Con un cosquilleo de lombrices en el cuerpo bajó a llamar por teléfono y apenas dijo ¿aló? oyó el grito victorioso de la Teté: ¡ahí estaba el supersabio, papá!
Ahí estaba su voz que se rebalsaba, ¡pero cómo habías hecho eso, loco!, su euforia, ¿de veras te habías casado?, su curiosidad, ¿con quién, loco?, su impaciencia, cuándo y cómo y dónde, su risita, pero por qué ni les dijiste que tenias enamorada, sus preguntas, ¿te habías robado a mi cuñada, se habían casado escapándose, era ella menor de edad? Cuenta, cuenta, hombre.

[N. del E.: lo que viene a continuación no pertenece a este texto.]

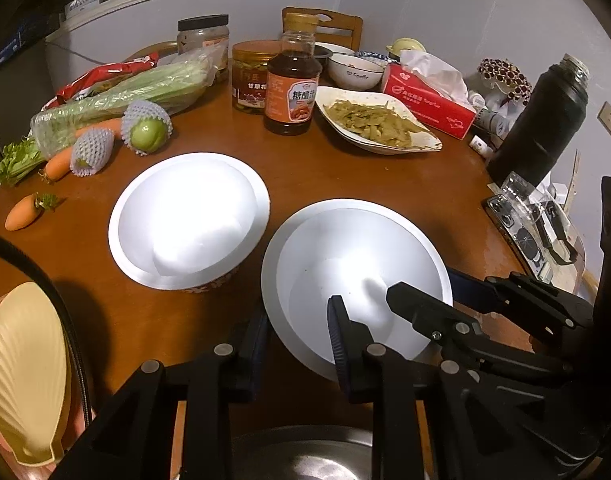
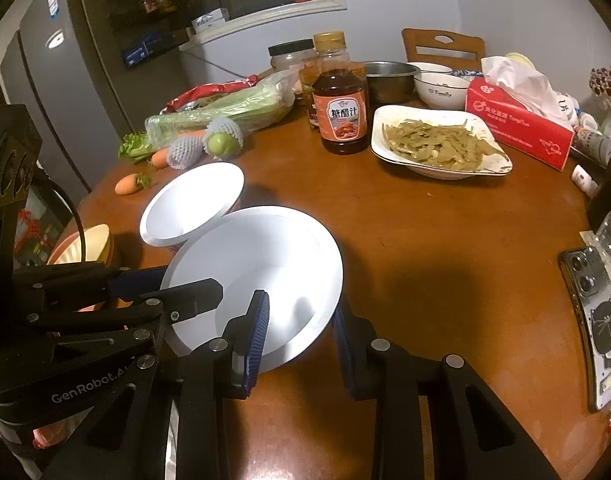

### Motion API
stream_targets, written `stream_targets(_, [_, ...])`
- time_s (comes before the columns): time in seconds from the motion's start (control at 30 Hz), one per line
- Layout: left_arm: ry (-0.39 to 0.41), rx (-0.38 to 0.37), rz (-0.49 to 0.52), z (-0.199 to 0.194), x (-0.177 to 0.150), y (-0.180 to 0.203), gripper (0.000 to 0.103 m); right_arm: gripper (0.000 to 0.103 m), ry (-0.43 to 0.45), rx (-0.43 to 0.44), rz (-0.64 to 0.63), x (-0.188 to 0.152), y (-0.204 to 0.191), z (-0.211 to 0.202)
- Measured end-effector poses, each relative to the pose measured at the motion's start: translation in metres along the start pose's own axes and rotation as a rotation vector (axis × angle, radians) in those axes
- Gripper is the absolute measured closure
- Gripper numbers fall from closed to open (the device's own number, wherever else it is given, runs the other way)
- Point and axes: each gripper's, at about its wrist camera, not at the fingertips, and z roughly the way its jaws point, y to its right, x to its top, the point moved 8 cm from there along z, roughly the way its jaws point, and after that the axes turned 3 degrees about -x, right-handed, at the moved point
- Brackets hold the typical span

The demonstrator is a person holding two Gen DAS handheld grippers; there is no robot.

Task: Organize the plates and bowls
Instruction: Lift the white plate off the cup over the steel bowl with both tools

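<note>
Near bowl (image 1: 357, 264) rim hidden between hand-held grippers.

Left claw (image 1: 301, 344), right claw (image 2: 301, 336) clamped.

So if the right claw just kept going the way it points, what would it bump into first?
Probably nothing new: the right claw already straddles the rim of the nearer white bowl. Pushed on, its inner finger would likely meet the bowl's inside wall, though depth is hard to judge.
</note>
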Motion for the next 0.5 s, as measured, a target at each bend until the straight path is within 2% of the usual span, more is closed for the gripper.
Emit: stream_targets(0.5, [0.061,0.010,0.019,-0.037,-0.008,0.011,0.076,0.069,0.054,0.003,-0.011,-0.003,-0.008,-0.036])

– Primero déjame hablar -dijo Santiago-. No puedo contestarte todo eso a la vez.
– ¿Se llama Ana? -estalló de nuevo la Teté-. ¿Cómo es, de dónde es, cómo se apellida, yo la conozco, qué edad tiene?
– Mira, mejor le preguntas todo eso a ella -dijo Santiago-. ¿Van a estar a la noche en la casa?
– Por qué esta noche, idiota -gritó la Teté-. Vengan ahorita. ¿No ves que nos morimos de curiosidad?